Через неделю Анна уже сидела в постели, пила бульон и слабо улыбалась. Лена суетилась вокруг, поправляла подушки, приносила то одно, то другое. Иоганн заходил каждый вечер, сидел рядом, рассказывал о мастерской, о заказах, о городских новостях.
Николаус почти не отходил от жены. Спал тут же, в кресле-качалке, которое перетащил от печки. Просыпался каждый час, проверял, дышит ли, не поднялся ли жар. Анна ворчала на него:
— Да отдохни ты, старая перечница. Я уже здорова.
— Помолчи, — отвечал Николаус. — Я сам знаю, когда ты здорова.
Однажды, когда они остались одни, Анна взяла его руку, поднесла к губам, поцеловала.
— Спасибо тебе, — сказала она тихо. — Я знаю, что это ты меня вытащил. Не лекарь этот, не травы. Ты.

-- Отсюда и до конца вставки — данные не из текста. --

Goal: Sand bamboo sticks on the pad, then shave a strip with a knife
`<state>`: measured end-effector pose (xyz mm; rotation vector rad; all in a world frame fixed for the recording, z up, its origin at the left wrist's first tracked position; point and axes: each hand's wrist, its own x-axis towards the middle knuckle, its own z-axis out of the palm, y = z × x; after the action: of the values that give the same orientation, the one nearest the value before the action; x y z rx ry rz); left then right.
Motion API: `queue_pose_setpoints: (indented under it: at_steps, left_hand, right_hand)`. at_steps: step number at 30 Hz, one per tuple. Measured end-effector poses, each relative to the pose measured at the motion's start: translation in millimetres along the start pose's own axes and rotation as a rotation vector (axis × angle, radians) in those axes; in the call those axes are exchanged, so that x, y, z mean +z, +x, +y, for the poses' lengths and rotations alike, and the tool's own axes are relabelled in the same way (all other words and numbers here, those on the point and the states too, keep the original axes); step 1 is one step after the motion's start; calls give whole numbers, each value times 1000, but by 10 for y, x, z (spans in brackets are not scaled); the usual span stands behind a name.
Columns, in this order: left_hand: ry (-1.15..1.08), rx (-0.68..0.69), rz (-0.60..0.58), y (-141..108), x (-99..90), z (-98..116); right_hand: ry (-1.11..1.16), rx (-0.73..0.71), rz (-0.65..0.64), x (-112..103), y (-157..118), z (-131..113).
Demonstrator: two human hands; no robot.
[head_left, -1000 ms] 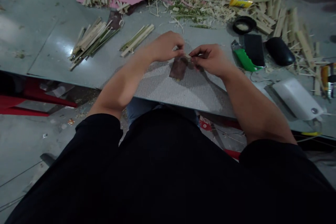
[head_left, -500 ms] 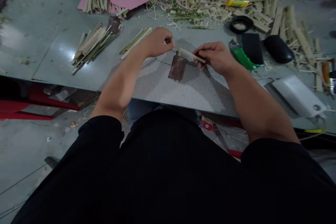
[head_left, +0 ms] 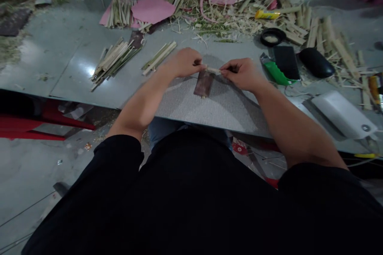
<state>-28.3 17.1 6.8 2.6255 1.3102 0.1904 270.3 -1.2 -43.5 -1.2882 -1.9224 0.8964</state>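
Observation:
A short, pale bamboo stick (head_left: 214, 70) spans the gap between my hands, just over the table. My right hand (head_left: 241, 73) pinches its right end between thumb and fingers. At its left end the fingertips of my left hand (head_left: 189, 63) are closed on it. Below the stick lies a dark brown rectangular piece (head_left: 204, 84), which looks like sandpaper. A small bit of wood pokes out from its lower edge. Left of my left hand rest a small bundle of sticks (head_left: 160, 56) and a larger pile of sticks (head_left: 115, 63).
Shavings (head_left: 215, 18) and pink paper (head_left: 154, 8) cover the back of the table. To the right are a black ring (head_left: 273, 37), a green wrapper (head_left: 277, 73), a black computer mouse (head_left: 316, 62) and a white box (head_left: 344, 114) with a cable.
My left hand has closed on the free end of the stick. The stick has turned more level and sits nearer the brown piece. The whole view has shifted slightly.

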Motion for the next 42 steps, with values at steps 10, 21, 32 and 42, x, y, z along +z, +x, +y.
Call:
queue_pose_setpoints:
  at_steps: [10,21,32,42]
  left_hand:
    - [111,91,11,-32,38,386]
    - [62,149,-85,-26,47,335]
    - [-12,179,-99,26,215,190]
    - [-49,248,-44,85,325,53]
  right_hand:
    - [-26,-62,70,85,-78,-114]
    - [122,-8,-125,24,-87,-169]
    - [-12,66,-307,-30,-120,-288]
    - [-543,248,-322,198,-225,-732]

Николаус смутился, отвел взгляд:
— Глупости. Сама выкарабкалась.
— Не глупости, — Анна сжала его пальцы. — Я помню. Помню, как ты меня звал, когда я уже уходила. Помню твой голос. Он меня вернул.
Николаус молчал. Что тут скажешь?
— Откуда ты знал? — спросила Анна. — Про обтирания эти, про травы, про то, что окна открывать надо? Лекари так не делают.
Николаус долго молчал. Потом ответил:
— Не знаю, Анна. Просто знал. Будто кто-то шепнул. Или… будто я всегда это знал, просто забыл, а тут вспомнил.